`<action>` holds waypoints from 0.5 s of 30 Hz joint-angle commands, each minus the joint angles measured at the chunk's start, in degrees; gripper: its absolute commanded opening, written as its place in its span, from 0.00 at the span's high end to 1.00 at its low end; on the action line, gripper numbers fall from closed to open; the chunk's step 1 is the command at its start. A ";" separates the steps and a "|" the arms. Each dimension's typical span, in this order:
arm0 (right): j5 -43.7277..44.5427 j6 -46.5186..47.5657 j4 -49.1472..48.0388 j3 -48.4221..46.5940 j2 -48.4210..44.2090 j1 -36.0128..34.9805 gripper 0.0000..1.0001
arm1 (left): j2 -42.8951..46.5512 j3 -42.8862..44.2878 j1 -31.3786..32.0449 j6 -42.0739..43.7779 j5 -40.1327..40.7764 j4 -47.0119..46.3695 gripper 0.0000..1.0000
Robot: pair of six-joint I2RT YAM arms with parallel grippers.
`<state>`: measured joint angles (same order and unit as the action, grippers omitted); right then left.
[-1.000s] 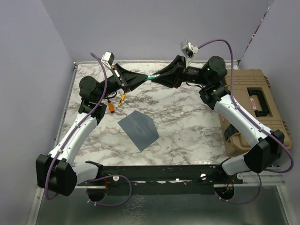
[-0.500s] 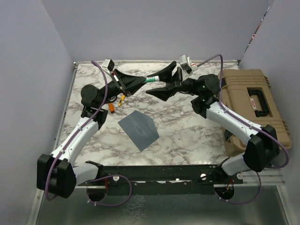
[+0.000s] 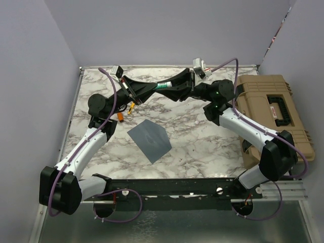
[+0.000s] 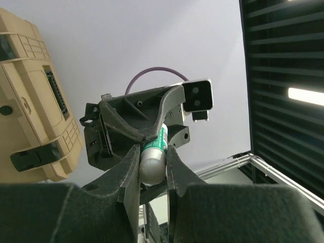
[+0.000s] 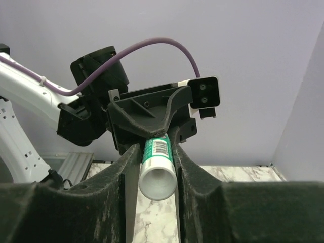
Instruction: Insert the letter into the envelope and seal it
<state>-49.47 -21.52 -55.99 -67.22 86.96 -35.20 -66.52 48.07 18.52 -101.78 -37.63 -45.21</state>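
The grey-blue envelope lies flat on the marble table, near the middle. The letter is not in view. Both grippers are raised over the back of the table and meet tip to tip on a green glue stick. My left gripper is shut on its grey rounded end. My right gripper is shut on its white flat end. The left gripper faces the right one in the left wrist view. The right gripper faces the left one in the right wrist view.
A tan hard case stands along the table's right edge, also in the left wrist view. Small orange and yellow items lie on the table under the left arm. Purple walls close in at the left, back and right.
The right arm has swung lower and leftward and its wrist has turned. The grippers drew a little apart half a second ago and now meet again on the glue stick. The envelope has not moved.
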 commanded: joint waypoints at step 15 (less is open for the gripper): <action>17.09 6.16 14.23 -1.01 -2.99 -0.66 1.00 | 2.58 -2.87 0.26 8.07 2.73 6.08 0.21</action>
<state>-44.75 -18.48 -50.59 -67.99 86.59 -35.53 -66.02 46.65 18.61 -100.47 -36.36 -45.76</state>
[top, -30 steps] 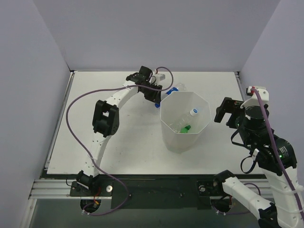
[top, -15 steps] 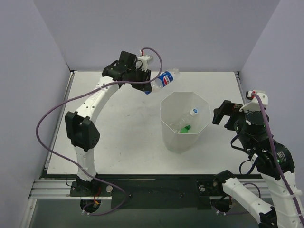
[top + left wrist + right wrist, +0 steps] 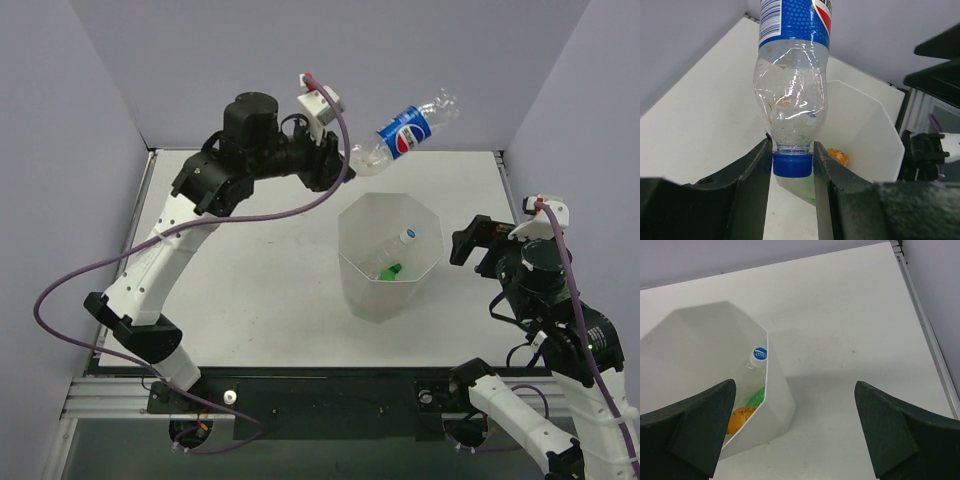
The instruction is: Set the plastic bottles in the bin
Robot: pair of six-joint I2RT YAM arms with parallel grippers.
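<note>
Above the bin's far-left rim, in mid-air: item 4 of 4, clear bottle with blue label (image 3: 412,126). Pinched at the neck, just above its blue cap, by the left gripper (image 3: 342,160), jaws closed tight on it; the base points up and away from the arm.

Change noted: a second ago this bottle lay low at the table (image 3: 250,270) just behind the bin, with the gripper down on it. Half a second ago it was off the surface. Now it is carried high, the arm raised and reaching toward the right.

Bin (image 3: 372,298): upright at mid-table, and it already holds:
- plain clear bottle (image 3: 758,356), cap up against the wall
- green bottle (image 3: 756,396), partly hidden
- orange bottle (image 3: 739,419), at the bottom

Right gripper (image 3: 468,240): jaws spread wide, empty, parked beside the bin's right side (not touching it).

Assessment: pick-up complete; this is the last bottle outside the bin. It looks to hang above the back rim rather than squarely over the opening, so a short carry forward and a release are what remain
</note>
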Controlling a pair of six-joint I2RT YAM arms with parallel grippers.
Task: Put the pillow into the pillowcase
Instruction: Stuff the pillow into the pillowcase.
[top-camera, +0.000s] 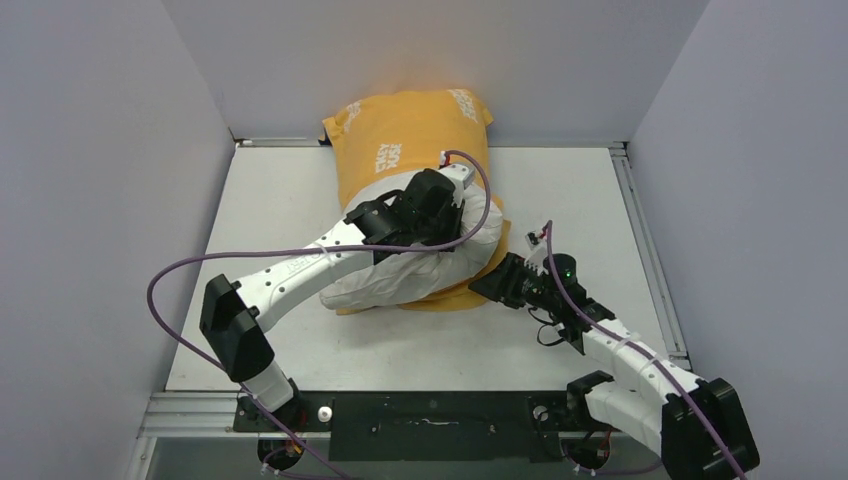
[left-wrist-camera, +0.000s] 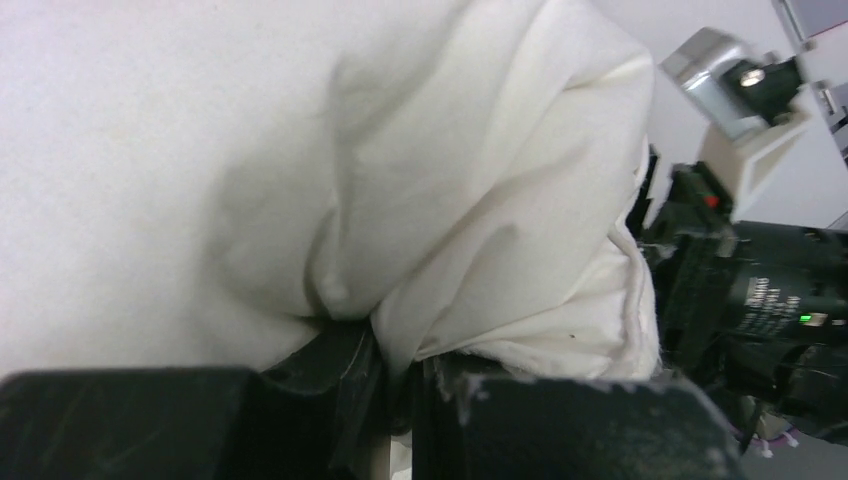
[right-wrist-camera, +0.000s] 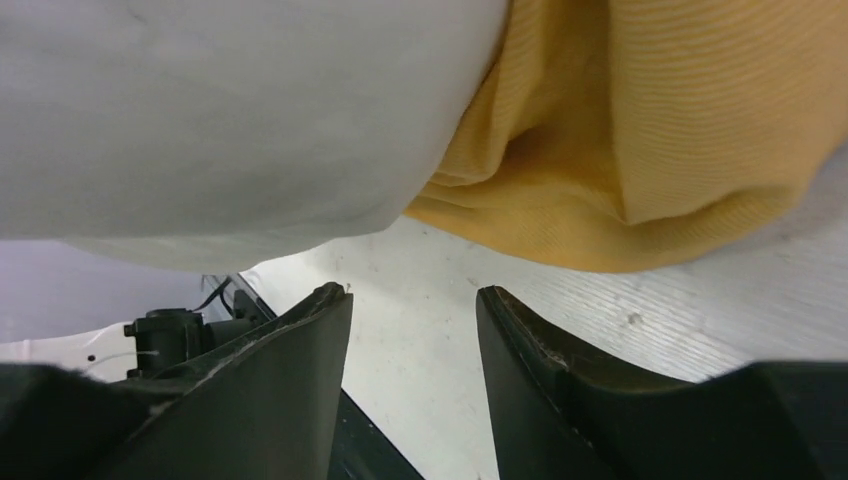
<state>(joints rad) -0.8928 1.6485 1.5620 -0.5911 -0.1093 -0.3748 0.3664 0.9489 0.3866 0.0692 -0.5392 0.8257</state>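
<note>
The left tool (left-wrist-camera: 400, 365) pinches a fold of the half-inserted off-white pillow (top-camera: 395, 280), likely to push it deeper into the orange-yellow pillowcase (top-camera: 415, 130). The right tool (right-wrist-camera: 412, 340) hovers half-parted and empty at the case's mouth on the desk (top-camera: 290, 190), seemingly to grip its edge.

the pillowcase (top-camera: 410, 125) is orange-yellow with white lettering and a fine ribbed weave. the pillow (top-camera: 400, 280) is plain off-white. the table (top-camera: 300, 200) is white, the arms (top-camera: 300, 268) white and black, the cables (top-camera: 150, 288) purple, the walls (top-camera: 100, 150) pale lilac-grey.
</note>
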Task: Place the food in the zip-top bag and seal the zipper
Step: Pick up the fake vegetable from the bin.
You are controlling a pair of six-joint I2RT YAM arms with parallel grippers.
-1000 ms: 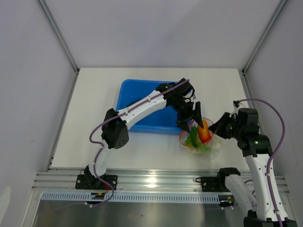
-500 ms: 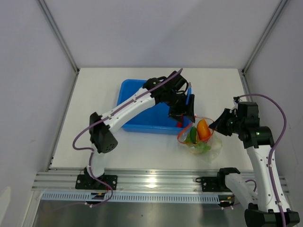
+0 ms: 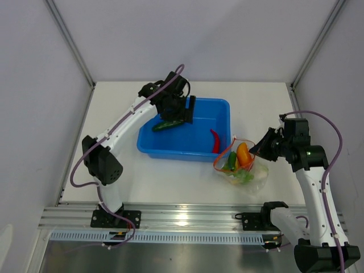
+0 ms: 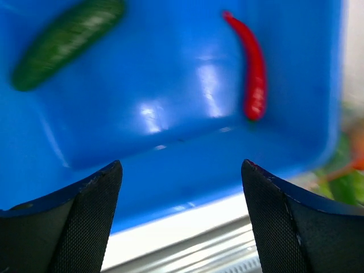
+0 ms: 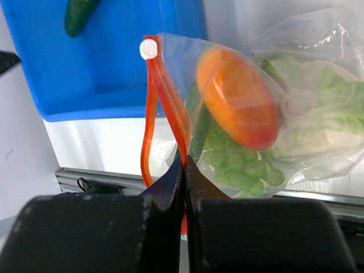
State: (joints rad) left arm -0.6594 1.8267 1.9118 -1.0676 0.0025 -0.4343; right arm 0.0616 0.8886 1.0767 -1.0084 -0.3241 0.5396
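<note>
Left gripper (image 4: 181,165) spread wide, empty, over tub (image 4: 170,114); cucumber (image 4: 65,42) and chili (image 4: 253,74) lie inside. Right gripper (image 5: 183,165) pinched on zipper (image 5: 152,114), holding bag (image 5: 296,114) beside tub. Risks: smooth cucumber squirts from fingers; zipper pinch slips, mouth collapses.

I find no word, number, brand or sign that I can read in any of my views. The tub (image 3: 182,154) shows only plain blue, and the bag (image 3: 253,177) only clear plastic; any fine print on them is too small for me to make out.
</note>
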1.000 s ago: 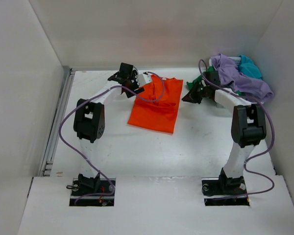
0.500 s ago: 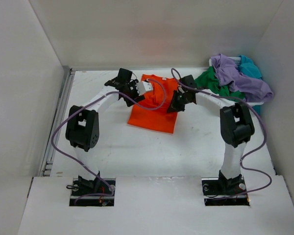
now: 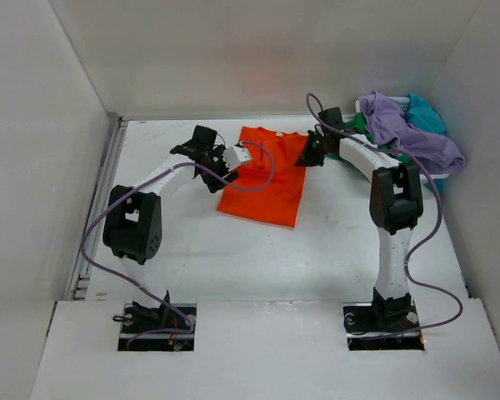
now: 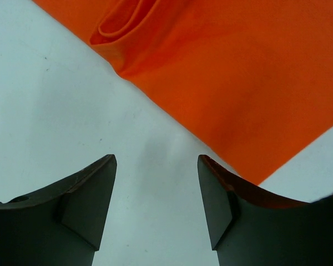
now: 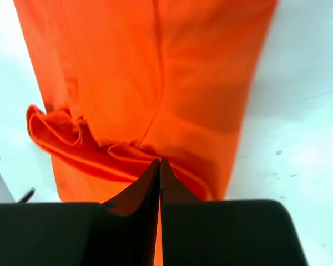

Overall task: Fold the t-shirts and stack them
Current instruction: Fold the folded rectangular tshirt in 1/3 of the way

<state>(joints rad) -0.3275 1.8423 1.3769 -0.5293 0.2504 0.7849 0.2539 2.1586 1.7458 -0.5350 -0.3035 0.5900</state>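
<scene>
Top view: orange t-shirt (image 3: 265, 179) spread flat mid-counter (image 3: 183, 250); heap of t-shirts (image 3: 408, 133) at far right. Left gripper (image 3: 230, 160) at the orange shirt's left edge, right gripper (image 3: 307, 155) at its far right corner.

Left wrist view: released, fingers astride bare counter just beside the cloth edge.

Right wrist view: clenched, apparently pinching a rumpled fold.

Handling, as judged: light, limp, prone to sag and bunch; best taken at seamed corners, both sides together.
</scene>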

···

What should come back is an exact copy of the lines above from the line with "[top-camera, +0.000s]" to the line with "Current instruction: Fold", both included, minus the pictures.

[top-camera, +0.000s] 
[left-wrist-camera, +0.000s] 
[right-wrist-camera, +0.000s] 
<state>(joints rad) -0.8928 1.6485 1.5620 -0.5911 -0.1093 -0.3748 0.3664 0.9489 0.3866 0.0692 -0.5392 0.8257</state>
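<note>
The left tool (left-wrist-camera: 400, 365) pinches a fold of the half-inserted off-white pillow (top-camera: 395, 280), likely to push it deeper into the orange-yellow pillowcase (top-camera: 415, 130). The right tool (right-wrist-camera: 412, 340) hovers half-parted and empty at the case's mouth on the desk (top-camera: 290, 190), seemingly to grip its edge.

the pillowcase (top-camera: 410, 125) is orange-yellow with white lettering and a fine ribbed weave. the pillow (top-camera: 400, 280) is plain off-white. the table (top-camera: 300, 200) is white, the arms (top-camera: 300, 268) white and black, the cables (top-camera: 150, 288) purple, the walls (top-camera: 100, 150) pale lilac-grey.
</note>
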Task: Place the food in the zip-top bag and seal the zipper
Step: Pick up the fake vegetable from the bin.
You are controlling a pair of six-joint I2RT YAM arms with parallel grippers.
-1000 ms: 
-500 ms: 
+0 ms: 
+0 ms: 
+0 ms: 
State: (joints rad) left arm -0.6594 1.8267 1.9118 -1.0676 0.0025 -0.4343; right arm 0.0616 0.8886 1.0767 -1.0084 -0.3241 0.5396
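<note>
Left gripper (image 4: 181,165) spread wide, empty, over tub (image 4: 170,114); cucumber (image 4: 65,42) and chili (image 4: 253,74) lie inside. Right gripper (image 5: 183,165) pinched on zipper (image 5: 152,114), holding bag (image 5: 296,114) beside tub. Risks: smooth cucumber squirts from fingers; zipper pinch slips, mouth collapses.

I find no word, number, brand or sign that I can read in any of my views. The tub (image 3: 182,154) shows only plain blue, and the bag (image 3: 253,177) only clear plastic; any fine print on them is too small for me to make out.
</note>
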1.000 s ago: 
0.500 s ago: 
now: 
now: 
now: 

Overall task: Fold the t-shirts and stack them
Current instruction: Fold the folded rectangular tshirt in 1/3 of the way

No more output will be given.